L'exemple le plus clair est la nouvelle route traversant Canggu et les sections à sens unique autour : un carrefour qui était absolument toujours bloqué a tout simplement cessé d'être un problème. Cela mérite de vrais applaudissements. La rocade du Bukit appartient à la même catégorie, ainsi que d'autres projets encore en planification ou en construction. L'infrastructure continue de s'améliorer, et cela change les conditions de circulation bien plus nettement qu'une nouvelle annonce d'interdiction.

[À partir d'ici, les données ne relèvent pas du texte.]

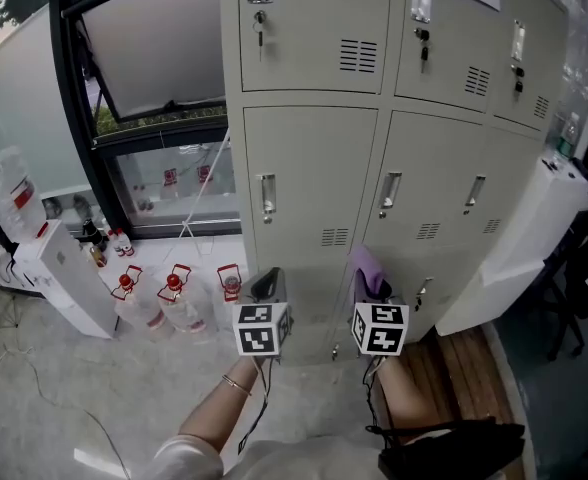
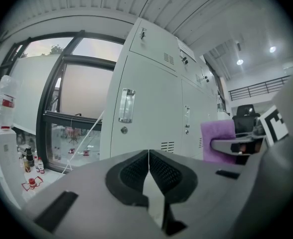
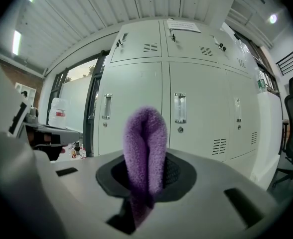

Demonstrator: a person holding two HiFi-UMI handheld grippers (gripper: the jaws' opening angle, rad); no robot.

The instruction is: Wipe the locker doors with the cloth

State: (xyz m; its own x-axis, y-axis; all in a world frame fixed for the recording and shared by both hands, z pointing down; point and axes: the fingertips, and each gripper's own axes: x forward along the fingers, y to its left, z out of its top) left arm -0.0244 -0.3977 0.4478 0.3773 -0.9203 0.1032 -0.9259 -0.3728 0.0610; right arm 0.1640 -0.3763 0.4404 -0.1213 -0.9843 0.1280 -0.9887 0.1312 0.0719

Ce que cela signifie pour vous

Louer et conduire une moto en tant que touriste à Bali n'est pas illégal actuellement — comme partout ailleurs dans le monde. Ce qui compte reste ce qui a toujours compté : rouler avec les bons papiers. C'est-à-dire un permis moto valide de votre pays plus un permis de conduire international correspondant, un casque, et un minimum de bon sens sur la route.

Pour savoir exactement comment régler ce PCI avant de partir, voir Permis de conduire international (PCI) pour Bali : comment l'obtenir.

Si vous êtes contrôlé avec tout en règle, c'est généralement une vérification rapide des documents, et vous repartez. Nous détaillons à quoi cela ressemble concrètement, étape par étape, dans Contrôle de police à Bali : à quoi s'attendre.

En résumé

L'histoire de « l'interdiction » fait la une depuis trois ans et n'a jamais été une loi. Ce qui est réel en 2026, c'est une application plus régulière des règles déjà en vigueur, plus une campagne d'immigration distincte qui n'a rien à voir avec les motos. Avec un permis et un PCI valides, un casque et une tenue adaptée, vous restez pleinement dans le cadre de ce qui est réellement exigé d'un voyageur respectueux des lois — pas de faille, pas de zone grise, aucune raison de remettre vos plans en question.